Task instructions
Copy each line of the data below with the word "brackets".
──────── Input for this task
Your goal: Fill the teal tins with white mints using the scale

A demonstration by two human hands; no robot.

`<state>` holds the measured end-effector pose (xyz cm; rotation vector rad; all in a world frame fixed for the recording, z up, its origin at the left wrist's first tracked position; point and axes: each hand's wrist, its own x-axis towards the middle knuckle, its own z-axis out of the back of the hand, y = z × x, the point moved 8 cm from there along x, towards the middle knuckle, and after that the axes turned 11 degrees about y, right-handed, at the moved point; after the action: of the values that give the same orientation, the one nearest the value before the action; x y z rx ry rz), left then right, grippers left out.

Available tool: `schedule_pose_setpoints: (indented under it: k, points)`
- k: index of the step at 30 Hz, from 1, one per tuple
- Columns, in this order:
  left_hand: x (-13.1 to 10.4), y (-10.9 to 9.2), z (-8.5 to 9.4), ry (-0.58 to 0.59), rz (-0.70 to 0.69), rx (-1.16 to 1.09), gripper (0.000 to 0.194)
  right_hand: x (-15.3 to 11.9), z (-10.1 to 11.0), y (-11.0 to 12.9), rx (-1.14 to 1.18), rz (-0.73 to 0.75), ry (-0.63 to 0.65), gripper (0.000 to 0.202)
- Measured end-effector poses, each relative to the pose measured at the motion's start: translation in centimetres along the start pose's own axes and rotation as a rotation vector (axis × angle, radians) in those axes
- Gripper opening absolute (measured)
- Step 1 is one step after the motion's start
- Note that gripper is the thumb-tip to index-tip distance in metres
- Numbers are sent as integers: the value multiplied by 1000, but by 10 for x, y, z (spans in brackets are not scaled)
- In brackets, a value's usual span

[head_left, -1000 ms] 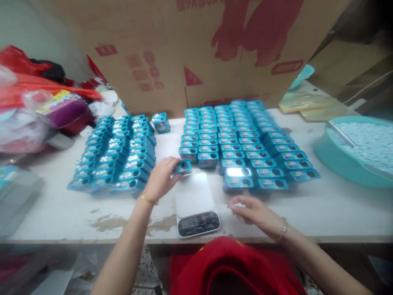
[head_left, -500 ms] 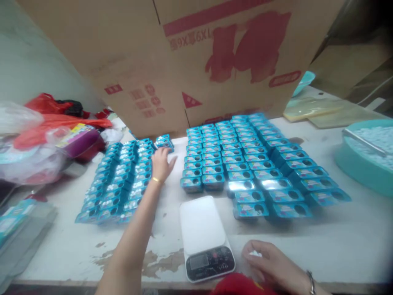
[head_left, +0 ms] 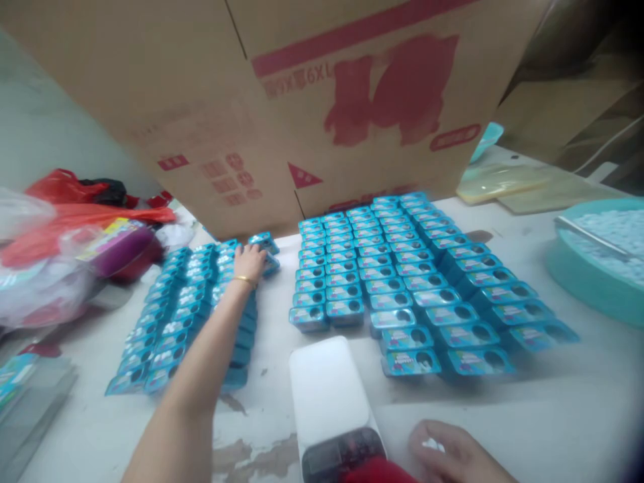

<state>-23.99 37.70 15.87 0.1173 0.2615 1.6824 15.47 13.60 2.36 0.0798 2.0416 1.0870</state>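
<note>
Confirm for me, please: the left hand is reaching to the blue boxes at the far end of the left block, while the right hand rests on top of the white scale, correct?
Not quite. In the head view the right hand rests on the table beside the white scale, not on top of it. The left hand does reach to the blue boxes at the far end of the left block.

On the cardboard box (head_left: pixel 312 100), red print is seen upside down; the characters "6X" and "X1" can be made out beside a red bar. A red warning triangle is noted lower down. Labels on the blue tins (head_left: pixel 397 282) are too blurred to be read.
</note>
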Motion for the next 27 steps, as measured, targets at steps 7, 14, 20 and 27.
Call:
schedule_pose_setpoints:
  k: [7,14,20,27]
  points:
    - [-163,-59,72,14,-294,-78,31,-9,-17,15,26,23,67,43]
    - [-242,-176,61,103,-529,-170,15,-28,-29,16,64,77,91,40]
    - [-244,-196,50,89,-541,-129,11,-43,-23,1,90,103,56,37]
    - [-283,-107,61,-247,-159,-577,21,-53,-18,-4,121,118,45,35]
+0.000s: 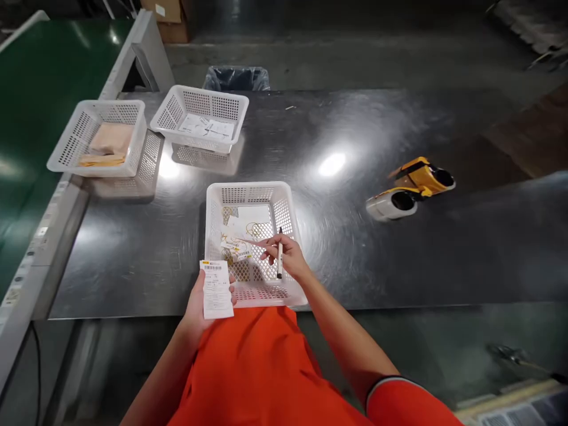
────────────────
Completed exercise
- Numbers are sent as integers: the value multiplied by 1000, but by 10 for x, y, z (spans in brackets are not scaled)
- In brackets, a value's usual span

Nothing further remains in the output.